■ **DIRECTIONS FOR THIS TASK**
Word for word, transcribe the lines below and drop the pictures.

■ **INFORMATION PROVIDED**
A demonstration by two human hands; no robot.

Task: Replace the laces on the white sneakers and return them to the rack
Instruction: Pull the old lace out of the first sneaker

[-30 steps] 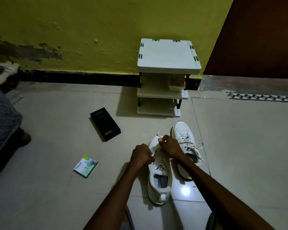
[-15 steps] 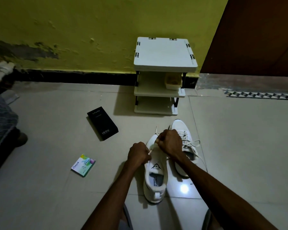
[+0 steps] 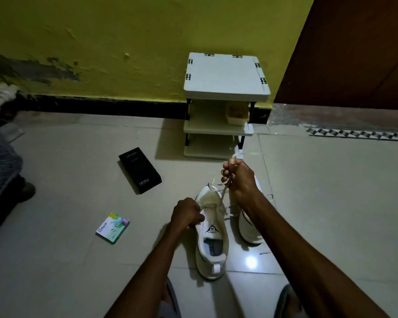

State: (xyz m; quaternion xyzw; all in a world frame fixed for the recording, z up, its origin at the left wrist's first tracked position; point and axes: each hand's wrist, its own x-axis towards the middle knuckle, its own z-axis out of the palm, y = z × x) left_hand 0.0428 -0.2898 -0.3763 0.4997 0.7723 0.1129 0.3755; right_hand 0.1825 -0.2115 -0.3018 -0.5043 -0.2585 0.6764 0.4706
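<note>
Two white sneakers stand side by side on the tiled floor. The left sneaker (image 3: 213, 237) points away from me, its tongue showing a black logo. My left hand (image 3: 186, 213) grips that shoe's left upper edge. My right hand (image 3: 238, 177) is raised above the toe and pinches a white lace (image 3: 223, 195), which runs taut down to the shoe's eyelets. The right sneaker (image 3: 248, 228) lies mostly hidden behind my right forearm. The white three-shelf rack (image 3: 225, 79) stands against the yellow wall beyond the shoes.
A small yellowish tub (image 3: 237, 114) sits on the rack's middle shelf. A black phone box (image 3: 139, 169) and a small colourful packet (image 3: 113, 227) lie on the floor to the left. A dark furniture edge (image 3: 2, 171) is at far left, a brown door (image 3: 354, 51) at right.
My right hand has risen up and away from the left sneaker, drawing the lace out taut. My left hand stays on the shoe's side.
</note>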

■ **ANSWER TO THIS TASK**
A demonstration by two human hands; no robot.

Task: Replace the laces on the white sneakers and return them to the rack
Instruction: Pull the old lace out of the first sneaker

[-30 steps] 
[-15 steps] 
[+0 steps] 

State: (xyz m; quaternion xyzw; all in a world frame fixed for the recording, z up, its origin at the left wrist's first tracked position; point and axes: each hand's wrist, its own x-axis towards the middle knuckle, its own z-axis out of the palm, y = z × x) left_hand 0.0428 -0.2898 -0.3763 0.4997 0.7723 0.1129 0.3755; right_hand 0.1825 -0.2115 -0.3018 -0.5043 -0.2585 0.6764 0.4706
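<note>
Two white sneakers stand side by side on the tiled floor. The left sneaker (image 3: 213, 237) points away from me, its tongue showing a black logo. My left hand (image 3: 186, 213) grips that shoe's left upper edge. My right hand (image 3: 238, 177) is raised above the toe and pinches a white lace (image 3: 223, 195), which runs taut down to the shoe's eyelets. The right sneaker (image 3: 248, 228) lies mostly hidden behind my right forearm. The white three-shelf rack (image 3: 225, 79) stands against the yellow wall beyond the shoes.
A small yellowish tub (image 3: 237, 114) sits on the rack's middle shelf. A black phone box (image 3: 139, 169) and a small colourful packet (image 3: 113, 227) lie on the floor to the left. A dark furniture edge (image 3: 2, 171) is at far left, a brown door (image 3: 354, 51) at right.
My right hand has risen up and away from the left sneaker, drawing the lace out taut. My left hand stays on the shoe's side.
</note>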

Nothing more belongs to this exercise.